*EXERCISE OBJECTIVE*
Your answer must contain each line of the data, copied exactly.

--- SOURCE DATA Enclosed Below ---

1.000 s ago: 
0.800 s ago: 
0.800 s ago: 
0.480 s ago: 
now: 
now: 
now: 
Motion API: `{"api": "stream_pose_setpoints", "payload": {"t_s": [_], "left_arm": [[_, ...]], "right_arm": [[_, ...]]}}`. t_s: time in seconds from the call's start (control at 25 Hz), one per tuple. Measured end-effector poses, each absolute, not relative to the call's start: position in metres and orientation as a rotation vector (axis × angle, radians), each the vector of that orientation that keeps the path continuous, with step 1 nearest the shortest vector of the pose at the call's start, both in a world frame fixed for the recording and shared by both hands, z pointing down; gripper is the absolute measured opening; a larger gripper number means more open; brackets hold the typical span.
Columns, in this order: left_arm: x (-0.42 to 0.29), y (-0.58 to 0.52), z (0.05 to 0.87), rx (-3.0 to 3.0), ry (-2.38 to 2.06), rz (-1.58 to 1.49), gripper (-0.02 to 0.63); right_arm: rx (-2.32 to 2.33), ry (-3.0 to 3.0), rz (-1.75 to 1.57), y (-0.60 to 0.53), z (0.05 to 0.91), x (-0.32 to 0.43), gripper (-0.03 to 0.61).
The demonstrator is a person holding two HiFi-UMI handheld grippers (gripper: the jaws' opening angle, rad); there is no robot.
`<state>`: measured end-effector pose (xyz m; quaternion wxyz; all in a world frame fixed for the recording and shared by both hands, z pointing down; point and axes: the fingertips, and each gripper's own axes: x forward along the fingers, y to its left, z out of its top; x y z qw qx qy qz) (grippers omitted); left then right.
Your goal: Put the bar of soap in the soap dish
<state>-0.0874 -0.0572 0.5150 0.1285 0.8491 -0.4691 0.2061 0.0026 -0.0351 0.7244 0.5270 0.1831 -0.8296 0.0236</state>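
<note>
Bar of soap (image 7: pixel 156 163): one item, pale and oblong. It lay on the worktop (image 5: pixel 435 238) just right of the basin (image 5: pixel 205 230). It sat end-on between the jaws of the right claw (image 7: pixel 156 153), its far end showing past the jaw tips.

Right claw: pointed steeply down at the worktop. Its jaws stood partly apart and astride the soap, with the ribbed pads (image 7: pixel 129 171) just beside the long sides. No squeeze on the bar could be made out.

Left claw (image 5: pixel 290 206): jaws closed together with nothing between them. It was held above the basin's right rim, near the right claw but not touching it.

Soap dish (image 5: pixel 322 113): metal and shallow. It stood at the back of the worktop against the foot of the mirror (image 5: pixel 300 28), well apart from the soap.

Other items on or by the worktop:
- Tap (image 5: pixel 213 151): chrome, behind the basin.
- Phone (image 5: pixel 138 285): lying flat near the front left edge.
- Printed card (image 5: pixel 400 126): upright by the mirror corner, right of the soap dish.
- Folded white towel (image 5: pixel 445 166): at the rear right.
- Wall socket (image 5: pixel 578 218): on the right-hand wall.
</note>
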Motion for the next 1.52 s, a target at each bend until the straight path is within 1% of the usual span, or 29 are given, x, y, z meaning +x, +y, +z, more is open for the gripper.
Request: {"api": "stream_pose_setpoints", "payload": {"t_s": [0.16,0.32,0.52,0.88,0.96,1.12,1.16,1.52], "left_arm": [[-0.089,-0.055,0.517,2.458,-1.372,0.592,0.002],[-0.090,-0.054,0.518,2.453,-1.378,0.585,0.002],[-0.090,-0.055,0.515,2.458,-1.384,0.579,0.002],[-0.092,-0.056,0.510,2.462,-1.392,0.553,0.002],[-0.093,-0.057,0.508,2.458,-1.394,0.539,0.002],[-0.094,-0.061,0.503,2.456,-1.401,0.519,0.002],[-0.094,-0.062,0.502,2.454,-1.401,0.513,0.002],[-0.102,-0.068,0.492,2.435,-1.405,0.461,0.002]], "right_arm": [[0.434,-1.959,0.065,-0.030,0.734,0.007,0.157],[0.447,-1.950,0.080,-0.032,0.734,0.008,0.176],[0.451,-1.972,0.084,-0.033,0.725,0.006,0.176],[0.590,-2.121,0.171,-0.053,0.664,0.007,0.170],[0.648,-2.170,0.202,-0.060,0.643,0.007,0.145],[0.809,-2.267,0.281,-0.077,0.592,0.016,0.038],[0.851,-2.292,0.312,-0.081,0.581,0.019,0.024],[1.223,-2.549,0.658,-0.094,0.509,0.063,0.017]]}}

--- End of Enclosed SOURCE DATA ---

*OUTPUT FOR THIS TASK*
1.000 s ago: 
0.800 s ago: 
0.800 s ago: 
0.480 s ago: 
now: 
now: 
now: 
Motion API: `{"api": "stream_pose_setpoints", "payload": {"t_s": [_], "left_arm": [[_, ...]], "right_arm": [[_, ...]]}}`. t_s: time in seconds from the call's start (control at 25 Hz), one per tuple. Measured end-effector poses, each absolute, not relative to the call's start: position in metres and orientation as a rotation vector (axis × angle, radians), each the vector of that orientation that keeps the path continuous, with step 1 nearest the shortest vector of the pose at the call's start, both in a world frame fixed for the recording and shared by both hands, z pointing down; gripper is the absolute measured opening; a larger gripper number means more open; brackets hold the typical span.
Columns, in this order: left_arm: x (-0.42 to 0.29), y (-0.58 to 0.52), z (0.05 to 0.87), rx (-3.0 to 3.0), ry (-2.38 to 2.06), rz (-1.58 to 1.49), gripper (-0.02 to 0.63); right_arm: rx (-2.32 to 2.33), ry (-3.0 to 3.0), rz (-1.75 to 1.57), y (-0.60 to 0.53), z (0.05 to 0.91), x (-0.32 to 0.43), gripper (-0.03 to 0.61).
The demonstrator is a person holding two HiFi-UMI handheld grippers (gripper: the jaws' opening angle, rad); there is no robot.
`<state>`: measured end-effector pose (xyz m; quaternion wxyz; all in a world frame fixed for the recording and shared by both hands, z pointing down; point and axes: the fingertips, and each gripper's own axes: x forward along the fingers, y to its left, z out of its top; x y z qw qx qy qz) (grippers omitted); left then right.
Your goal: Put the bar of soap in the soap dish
<state>-0.0874 -0.0572 0.5150 0.1285 0.8491 -0.4691 0.2061 0.0026 -0.0351 0.7244 0.5270 0.1831 -0.8296 0.0236</state>
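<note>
Bar of soap (image 7: pixel 156 163): one item, pale and oblong. It lay on the worktop (image 5: pixel 435 238) just right of the basin (image 5: pixel 205 230). It sat end-on between the jaws of the right claw (image 7: pixel 156 153), its far end showing past the jaw tips.

Right claw: pointed steeply down at the worktop. Its jaws stood partly apart and astride the soap, with the ribbed pads (image 7: pixel 129 171) just beside the long sides. No squeeze on the bar could be made out.

Left claw (image 5: pixel 290 206): jaws closed together with nothing between them. It was held above the basin's right rim, near the right claw but not touching it.

Soap dish (image 5: pixel 322 113): metal and shallow. It stood at the back of the worktop against the foot of the mirror (image 5: pixel 300 28), well apart from the soap.

Other items on or by the worktop:
- Tap (image 5: pixel 213 151): chrome, behind the basin.
- Phone (image 5: pixel 138 285): lying flat near the front left edge.
- Printed card (image 5: pixel 400 126): upright by the mirror corner, right of the soap dish.
- Folded white towel (image 5: pixel 445 166): at the rear right.
- Wall socket (image 5: pixel 578 218): on the right-hand wall.
</note>
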Motion for the next 1.52 s, a target at each bend until the straight path is within 1% of the usual span, or 29 are given, x, y, z meaning +x, +y, +z, more is open for the gripper.
Request: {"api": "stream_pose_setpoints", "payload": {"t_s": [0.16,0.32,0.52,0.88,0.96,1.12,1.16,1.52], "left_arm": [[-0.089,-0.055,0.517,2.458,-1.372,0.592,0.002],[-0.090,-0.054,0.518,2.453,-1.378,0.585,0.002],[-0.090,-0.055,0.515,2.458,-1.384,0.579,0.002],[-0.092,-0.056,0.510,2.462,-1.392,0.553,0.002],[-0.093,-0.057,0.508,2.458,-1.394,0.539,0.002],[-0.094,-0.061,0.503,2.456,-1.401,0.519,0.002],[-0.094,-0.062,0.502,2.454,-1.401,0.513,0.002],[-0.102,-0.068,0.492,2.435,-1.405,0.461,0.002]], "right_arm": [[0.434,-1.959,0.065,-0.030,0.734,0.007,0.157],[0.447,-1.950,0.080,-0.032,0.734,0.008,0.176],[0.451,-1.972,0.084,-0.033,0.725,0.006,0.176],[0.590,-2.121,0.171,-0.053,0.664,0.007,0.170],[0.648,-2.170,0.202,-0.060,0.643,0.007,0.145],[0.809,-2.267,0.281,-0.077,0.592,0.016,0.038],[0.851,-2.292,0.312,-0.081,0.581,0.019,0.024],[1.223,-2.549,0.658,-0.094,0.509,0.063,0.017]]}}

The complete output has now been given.